Having lived in Southampton for almost three years, I feel a bit like I’ve been kept in a cocoon. Once a year I venture all the way out to Winchester for the Christmas market, and I headed to Bournemouth beach once, but apart from that, I largely find myself stuck in a home-campus-Sainsbury’s-Jesters cycle which is hard to break free from. But what if there really is more to Southampton, we just haven’t found it yet? Well, last weekend I decided that, seeing as I’ve only got a few months left in this city, I should probably make the most of it, and have a bit of a look around.
While the Common is lovely on a rare sunny day, it largely gets a bad press due to the number of sexual assaults that occur there. However, over the weekend, the sun made an appearance, and I decided to go on a bit of an exploration. After walking past The Cowherds pub, I came across what I thought was a small graveyard. I’ve always had a strange fascination with gravestones and the serene yet melancholy ambience of a graveyard, but what can be found at this patch at the bottom of the Common, is far more than your average set of illegible stones.
Southampton Old Cemetery (Ranked the 10th best attraction in Southampton on TripAdvisor…) is situated just south of the Common, and was bigger than I first thought, occupied by over 110,000 graves. Opening on 7th May 1846, it was one of the earliest municipal cemeteries in England, and has a rich and varied history, with three different chapels constructed there. Unfortunately these buildings are no longer in use for worship, but the cemetery itself is open to the public.
One of the most intriguing things about the Old Cemetery is that it houses 45 graves of those who died in the Titanic disaster, although none of these bodies were ever recovered (these graves are marked by blue pegs). On the noticeboards at the entrances to the cemetery, a map shows where victims of the disaster lived around Southampton, and the sheer number of people from our city who were killed on one boat 101 years ago is chilling. Tours of the Titanic graves will take place in April.
But of course, Titanic aside, it is an area drenched in history, with each stone having a story to tell. Victims from both world wars along with the Battle of Waterloo, the Indian Mutiny and Boer War all lie here. It is Southampton’s maritime history which is most evident in the cemetery though, with a variety of exquisitely sculpted stones, with several in the shape of anchors and boats.
If, unlike me, you’re not such a fan of the history on offer, the Old Cemetery still has more to offer, with flora and fauna which is protected by the City Council.

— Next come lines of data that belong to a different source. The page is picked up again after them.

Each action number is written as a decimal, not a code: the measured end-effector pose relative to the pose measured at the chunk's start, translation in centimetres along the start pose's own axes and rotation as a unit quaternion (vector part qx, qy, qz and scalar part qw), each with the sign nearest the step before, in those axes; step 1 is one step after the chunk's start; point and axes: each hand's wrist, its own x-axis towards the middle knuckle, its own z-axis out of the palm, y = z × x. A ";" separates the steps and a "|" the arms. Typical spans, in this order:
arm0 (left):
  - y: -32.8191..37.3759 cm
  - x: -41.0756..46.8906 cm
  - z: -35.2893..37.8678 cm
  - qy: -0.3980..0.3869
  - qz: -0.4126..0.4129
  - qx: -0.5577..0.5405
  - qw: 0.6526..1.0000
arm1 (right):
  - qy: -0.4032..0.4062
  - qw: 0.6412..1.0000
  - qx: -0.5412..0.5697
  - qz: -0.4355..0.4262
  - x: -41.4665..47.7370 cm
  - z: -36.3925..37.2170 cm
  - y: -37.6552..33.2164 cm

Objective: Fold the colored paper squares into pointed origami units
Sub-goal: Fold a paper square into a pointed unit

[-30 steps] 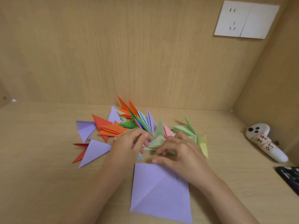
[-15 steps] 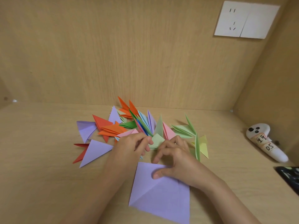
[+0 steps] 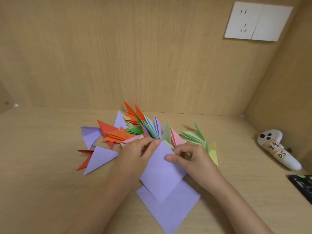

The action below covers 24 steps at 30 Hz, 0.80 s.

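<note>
A lilac paper square [image 3: 162, 173] is lifted off the desk, tilted up with its far corner near the pile. My left hand [image 3: 135, 156] pinches its top left edge, and my right hand [image 3: 189, 157] pinches its right edge with the thumb on top. Beneath it a second lilac sheet [image 3: 170, 210] lies flat near the front edge. Behind my hands sits a pile of folded pointed units [image 3: 148, 129] in orange, green, blue, pink and lilac. Separate lilac units [image 3: 99, 157] and a red one [image 3: 86, 162] lie to the left.
The wooden desk [image 3: 42, 166] is boxed in by a back wall and a right side wall. A white controller [image 3: 276, 149] lies at the right, a black object [image 3: 302, 184] at the right edge. A white wall socket [image 3: 256, 21] is high on the back wall.
Both hands left the green unit at the pile and took the top lilac sheet, lifting it off the sheet beneath.
</note>
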 end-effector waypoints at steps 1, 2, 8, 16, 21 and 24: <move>0.4 0.0 0.0 0.000 -0.020 -0.049 0.999 | 0.002 0.999 0.033 0.000 0.0 0.0 -0.1; 0.7 -0.1 -0.1 0.006 -0.041 -0.104 0.994 | 0.006 0.998 0.057 0.001 0.0 -0.1 -0.1; 0.8 -0.1 -0.3 -0.004 -0.092 -0.162 0.982 | 0.048 0.988 0.145 0.015 0.0 -0.4 -0.2; 0.3 0.3 -0.9 0.037 -0.093 -0.145 0.984 | 0.129 0.980 0.053 -0.142 0.1 -0.4 -0.6; 0.3 0.5 -0.9 0.068 -0.095 -0.186 0.976 | 0.075 0.973 -0.034 -0.216 -0.2 -0.2 0.0; 0.3 0.5 -1.0 0.082 -0.089 -0.190 0.974 | 0.025 0.970 -0.117 -0.212 -0.2 0.0 0.2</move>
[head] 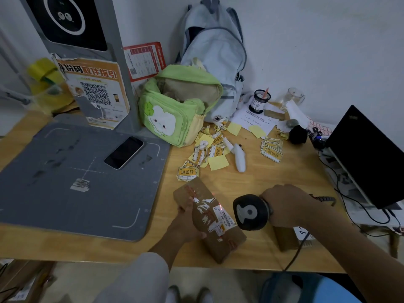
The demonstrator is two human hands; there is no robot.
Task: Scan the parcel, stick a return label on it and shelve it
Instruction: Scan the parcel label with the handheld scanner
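Observation:
A long brown cardboard parcel (208,217) lies slantwise on the wooden table near its front edge, with a white barcode sticker on top. My left hand (188,221) grips the parcel's left side. My right hand (284,205) holds a black handheld scanner (251,212) just right of the parcel, its head turned toward the sticker. A red scan line falls across the sticker's upper end. Yellow return labels (188,172) lie loose on the table just beyond the parcel, with another small stack (272,150) further right.
A grey scanning mat (65,182) with a phone (124,152) on it covers the table's left. A green bag (177,106) and a pale blue backpack (215,53) stand at the back. A laptop (369,158) and cables sit at the right. A white device (239,157) lies mid-table.

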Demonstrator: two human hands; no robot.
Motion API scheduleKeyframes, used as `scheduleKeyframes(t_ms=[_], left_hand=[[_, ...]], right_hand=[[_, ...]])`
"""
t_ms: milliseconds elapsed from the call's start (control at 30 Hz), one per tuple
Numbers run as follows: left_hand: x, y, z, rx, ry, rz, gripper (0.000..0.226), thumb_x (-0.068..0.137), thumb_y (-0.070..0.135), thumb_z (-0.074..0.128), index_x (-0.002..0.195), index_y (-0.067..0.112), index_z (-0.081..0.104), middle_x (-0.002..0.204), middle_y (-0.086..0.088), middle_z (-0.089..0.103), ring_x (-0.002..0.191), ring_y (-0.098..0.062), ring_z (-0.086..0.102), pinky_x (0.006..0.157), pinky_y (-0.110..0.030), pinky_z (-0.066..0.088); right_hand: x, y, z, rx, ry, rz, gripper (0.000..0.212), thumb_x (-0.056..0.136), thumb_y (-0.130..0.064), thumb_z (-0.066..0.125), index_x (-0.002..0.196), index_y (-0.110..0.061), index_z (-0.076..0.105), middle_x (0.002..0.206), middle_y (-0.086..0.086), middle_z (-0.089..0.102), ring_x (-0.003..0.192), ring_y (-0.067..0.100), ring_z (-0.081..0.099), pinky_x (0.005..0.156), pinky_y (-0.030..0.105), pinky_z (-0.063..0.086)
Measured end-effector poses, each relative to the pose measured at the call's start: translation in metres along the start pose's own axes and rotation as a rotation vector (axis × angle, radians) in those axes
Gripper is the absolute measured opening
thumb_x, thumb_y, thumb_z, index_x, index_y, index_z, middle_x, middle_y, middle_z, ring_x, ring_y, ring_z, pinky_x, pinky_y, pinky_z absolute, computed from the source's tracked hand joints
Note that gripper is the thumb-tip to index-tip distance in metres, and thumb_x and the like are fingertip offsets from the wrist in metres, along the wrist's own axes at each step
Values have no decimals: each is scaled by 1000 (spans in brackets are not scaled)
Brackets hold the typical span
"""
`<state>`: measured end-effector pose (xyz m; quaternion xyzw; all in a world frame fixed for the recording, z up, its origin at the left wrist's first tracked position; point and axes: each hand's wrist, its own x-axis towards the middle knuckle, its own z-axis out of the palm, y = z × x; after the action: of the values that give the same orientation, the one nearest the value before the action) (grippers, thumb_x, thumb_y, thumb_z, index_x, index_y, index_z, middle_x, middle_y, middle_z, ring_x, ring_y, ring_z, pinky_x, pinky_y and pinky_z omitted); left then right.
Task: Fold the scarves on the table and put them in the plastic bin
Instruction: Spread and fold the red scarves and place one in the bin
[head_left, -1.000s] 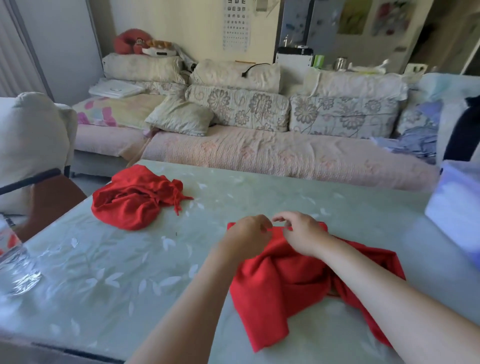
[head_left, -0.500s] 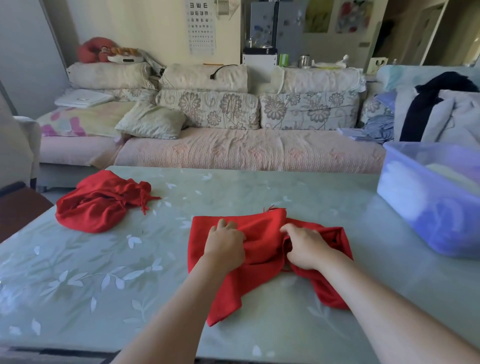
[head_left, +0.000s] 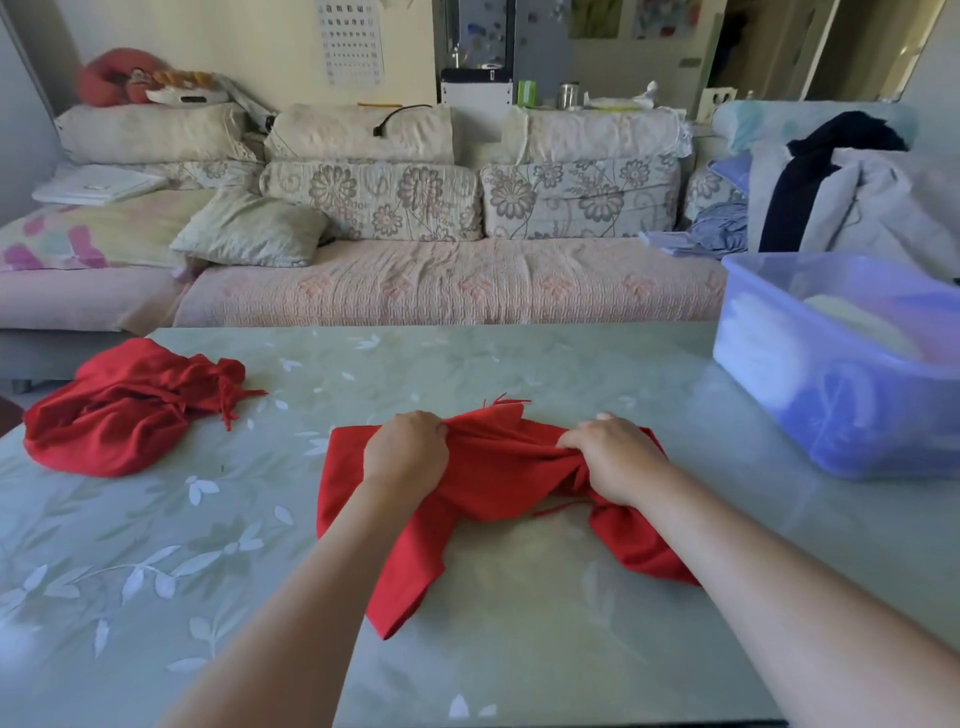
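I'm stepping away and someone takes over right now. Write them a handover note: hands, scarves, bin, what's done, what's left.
Left hand grips the near red scarf at its left side; right hand grips its bunched right side. It lies partly folded on the table.
Second red scarf lies crumpled at far left, untouched.
Plastic bin stands at right; no red scarf visible inside.
Left: finish this fold, bin it, then do the second.

a long sofa (head_left: 457, 283) with a pink quilted cover stands by the far wall, floral cushions (head_left: 374, 200) propped against its back. a loose pale green pillow (head_left: 249, 228) lies on the seat at the left, near a flat white object (head_left: 98, 183). a red plush toy (head_left: 111, 75) sits on the backrest. an eye chart (head_left: 349, 41) hangs above. a dark garment (head_left: 810, 171) drapes over pale clothes at the right.
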<state>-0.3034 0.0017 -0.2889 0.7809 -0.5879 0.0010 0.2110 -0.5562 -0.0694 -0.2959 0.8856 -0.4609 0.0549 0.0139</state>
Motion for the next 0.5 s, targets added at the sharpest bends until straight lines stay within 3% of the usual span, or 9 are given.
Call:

A range of rare insects and small mammals live in the cemetery, creating a richly diverse area for plant and animal species alike. If nothing else, the plant life and butterflies will be enough to persuade you that perhaps Southampton does have more to offer than you first thought. It might not be the most rock n roll, crazy YOLO experience of your life, but it’s definitely somewhere to visit before you leave Southampton.
To find out more, check out the Friends of Southampton Old Cemetery’s rather impressive website, or better yet, go down and take a look for yourself.